The entry by Aronofsky, director of the critically acclaimed sci-fi thriller "Pi" (1998), is among a crop of American films that have shined at this year`s Mostra.

The 65th edition of the world`s oldest film competition came under harsh criticism for much of the first week.

In a typical comment, London Times reviewer Wendy Ide wrote: "Four days into the Venice film festival, and the programme feels as though it has been temporarily hijacked by hubris and bombast."

She and other critics panned the much-anticipated thriller by Iranian-born French director Barbet Schroeder, "Inju, the Beast in the Shadow," set in Japan, and a gangster movie set in Brazil, "Plastic City" by Hong Kong`s Yu Lik-wai.

Another US film shown late in the 11-day festival and winning high marks was "Rachel Getting Married" by "Silence of the Lambs" director Jonathan Demme.

The emotion-packed family drama stars Anne Hathaway as a recovering drug addict who shakes up her sister`s wedding with an overdose of honesty about their dysfunctional family.

On Monday, another kind of American reality visited Venice -- "reality gambling" in Las Vegas, Nevada.

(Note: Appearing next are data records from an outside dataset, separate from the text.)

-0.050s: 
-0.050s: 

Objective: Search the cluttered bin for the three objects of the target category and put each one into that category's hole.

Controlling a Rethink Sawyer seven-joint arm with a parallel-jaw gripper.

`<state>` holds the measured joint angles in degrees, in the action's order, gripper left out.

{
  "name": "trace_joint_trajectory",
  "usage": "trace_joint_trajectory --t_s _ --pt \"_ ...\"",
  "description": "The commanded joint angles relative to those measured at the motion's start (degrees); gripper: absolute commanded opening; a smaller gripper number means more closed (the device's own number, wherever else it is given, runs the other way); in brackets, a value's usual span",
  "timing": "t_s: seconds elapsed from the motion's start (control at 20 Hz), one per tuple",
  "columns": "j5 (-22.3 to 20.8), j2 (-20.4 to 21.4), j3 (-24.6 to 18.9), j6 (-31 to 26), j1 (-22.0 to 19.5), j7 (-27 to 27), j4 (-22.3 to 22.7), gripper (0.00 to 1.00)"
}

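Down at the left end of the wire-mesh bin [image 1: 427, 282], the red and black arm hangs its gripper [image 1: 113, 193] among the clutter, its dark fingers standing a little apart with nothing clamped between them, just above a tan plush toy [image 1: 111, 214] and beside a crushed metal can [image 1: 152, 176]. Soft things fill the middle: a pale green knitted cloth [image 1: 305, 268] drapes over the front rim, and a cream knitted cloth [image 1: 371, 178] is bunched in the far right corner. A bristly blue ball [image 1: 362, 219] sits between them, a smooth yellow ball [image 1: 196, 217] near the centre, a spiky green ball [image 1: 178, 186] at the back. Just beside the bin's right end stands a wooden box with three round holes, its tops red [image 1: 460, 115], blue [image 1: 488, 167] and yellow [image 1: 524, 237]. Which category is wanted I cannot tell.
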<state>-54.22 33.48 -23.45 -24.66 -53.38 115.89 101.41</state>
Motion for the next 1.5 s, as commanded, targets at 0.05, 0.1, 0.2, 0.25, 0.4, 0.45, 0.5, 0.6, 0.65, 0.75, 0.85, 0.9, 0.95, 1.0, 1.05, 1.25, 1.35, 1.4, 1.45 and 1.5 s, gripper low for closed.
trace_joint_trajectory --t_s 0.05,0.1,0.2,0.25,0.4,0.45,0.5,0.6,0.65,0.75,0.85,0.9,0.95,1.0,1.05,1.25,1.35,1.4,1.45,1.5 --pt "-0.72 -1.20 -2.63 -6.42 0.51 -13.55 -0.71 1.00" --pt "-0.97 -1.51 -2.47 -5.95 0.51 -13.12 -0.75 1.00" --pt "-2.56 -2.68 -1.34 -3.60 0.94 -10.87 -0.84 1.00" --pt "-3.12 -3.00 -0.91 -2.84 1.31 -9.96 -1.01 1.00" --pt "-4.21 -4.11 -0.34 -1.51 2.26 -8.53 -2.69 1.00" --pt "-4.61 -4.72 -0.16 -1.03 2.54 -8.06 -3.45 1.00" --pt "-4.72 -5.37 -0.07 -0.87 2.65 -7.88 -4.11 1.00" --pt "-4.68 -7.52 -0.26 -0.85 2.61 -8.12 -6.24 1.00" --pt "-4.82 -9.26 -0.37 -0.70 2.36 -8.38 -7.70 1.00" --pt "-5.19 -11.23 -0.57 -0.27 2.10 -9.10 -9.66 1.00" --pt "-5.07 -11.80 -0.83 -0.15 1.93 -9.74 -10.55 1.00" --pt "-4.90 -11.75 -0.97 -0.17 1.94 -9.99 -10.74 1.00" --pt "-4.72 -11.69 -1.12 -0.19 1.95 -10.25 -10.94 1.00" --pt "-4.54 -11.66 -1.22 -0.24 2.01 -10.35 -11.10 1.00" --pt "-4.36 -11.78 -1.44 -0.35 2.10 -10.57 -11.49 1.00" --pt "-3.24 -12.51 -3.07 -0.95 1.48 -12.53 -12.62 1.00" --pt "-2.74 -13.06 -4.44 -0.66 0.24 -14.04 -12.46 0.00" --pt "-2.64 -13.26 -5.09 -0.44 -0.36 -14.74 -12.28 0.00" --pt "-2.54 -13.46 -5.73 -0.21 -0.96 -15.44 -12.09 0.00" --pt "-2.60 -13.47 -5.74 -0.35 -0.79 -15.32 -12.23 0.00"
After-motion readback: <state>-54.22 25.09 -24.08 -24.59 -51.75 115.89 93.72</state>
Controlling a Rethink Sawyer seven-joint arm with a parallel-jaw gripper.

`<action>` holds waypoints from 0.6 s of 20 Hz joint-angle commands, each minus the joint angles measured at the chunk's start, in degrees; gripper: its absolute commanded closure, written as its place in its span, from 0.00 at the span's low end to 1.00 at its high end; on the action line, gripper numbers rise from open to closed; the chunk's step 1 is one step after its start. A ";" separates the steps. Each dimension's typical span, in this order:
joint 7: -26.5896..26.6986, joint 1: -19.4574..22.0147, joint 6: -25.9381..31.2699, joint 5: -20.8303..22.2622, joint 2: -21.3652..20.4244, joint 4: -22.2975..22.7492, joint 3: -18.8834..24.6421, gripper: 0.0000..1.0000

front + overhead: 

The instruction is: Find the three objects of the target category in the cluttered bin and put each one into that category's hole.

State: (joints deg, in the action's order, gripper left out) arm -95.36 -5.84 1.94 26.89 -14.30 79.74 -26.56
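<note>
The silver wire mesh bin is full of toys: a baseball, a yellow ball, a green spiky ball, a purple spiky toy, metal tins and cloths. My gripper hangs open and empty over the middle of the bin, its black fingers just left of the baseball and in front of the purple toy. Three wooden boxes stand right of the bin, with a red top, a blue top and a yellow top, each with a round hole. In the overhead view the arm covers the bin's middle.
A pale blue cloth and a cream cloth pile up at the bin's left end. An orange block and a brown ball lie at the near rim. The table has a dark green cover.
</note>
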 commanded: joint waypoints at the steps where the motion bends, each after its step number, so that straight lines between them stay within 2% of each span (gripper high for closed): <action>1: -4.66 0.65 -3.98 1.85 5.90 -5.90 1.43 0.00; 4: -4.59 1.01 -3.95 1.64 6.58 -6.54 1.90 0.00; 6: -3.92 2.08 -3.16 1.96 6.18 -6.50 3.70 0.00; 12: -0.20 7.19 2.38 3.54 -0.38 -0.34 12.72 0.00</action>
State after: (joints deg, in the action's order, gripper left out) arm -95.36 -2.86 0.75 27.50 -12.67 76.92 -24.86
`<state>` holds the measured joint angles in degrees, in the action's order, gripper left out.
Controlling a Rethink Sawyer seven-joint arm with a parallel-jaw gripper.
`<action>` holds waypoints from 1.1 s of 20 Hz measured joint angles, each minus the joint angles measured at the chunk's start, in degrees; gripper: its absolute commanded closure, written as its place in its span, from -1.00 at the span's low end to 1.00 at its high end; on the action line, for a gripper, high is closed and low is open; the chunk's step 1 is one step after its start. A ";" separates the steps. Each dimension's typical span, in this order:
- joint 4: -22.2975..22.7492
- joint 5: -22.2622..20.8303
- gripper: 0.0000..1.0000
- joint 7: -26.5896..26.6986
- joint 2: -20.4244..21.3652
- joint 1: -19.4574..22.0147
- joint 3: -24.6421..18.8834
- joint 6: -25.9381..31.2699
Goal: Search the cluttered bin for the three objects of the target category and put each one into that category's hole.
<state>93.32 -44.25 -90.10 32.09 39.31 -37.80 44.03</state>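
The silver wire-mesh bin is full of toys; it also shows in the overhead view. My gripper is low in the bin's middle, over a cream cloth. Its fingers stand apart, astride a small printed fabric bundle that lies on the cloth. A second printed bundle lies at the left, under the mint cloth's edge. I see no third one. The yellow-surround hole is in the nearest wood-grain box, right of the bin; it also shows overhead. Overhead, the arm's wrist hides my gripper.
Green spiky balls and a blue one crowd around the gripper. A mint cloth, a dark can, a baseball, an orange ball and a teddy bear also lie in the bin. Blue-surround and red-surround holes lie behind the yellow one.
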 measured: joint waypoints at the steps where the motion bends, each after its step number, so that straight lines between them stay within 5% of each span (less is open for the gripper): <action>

"Vegas: Based on a True Story," directed by Iranian-American Amir Naderi, depicts a working-class family duped into believing that a gangsters` stash worth a million dollars is buried under their garden.

While US films have dominated the closing days of the festival, other standouts include Argentine-Italian director Marco Bechis` "BirdWatchers," exposing the plight of Brazil`s Guarani Indians in the face of the biofuels boom, and "Teza" by Ethiopia`s Haile Gerima in which he revisits his homeland under the dictator Mengistu Haile Mariam.

Another potential winner is Russian director Aleksei German Jr.`s "Paper Soldier," a recreation of the Soviet effort to put the first man in space in 1961 -- Yuri Gagarin -- which centres on the cosmonaut squad`s chief doctor.

Two Japanese films are also in with a chance -- Takeshi Kitano`s whimsical "Achilles and the Tortoise" and Hayao Miyazaki`s latest animated children`s fantasy "Ponyo on the Cliff by the Sea."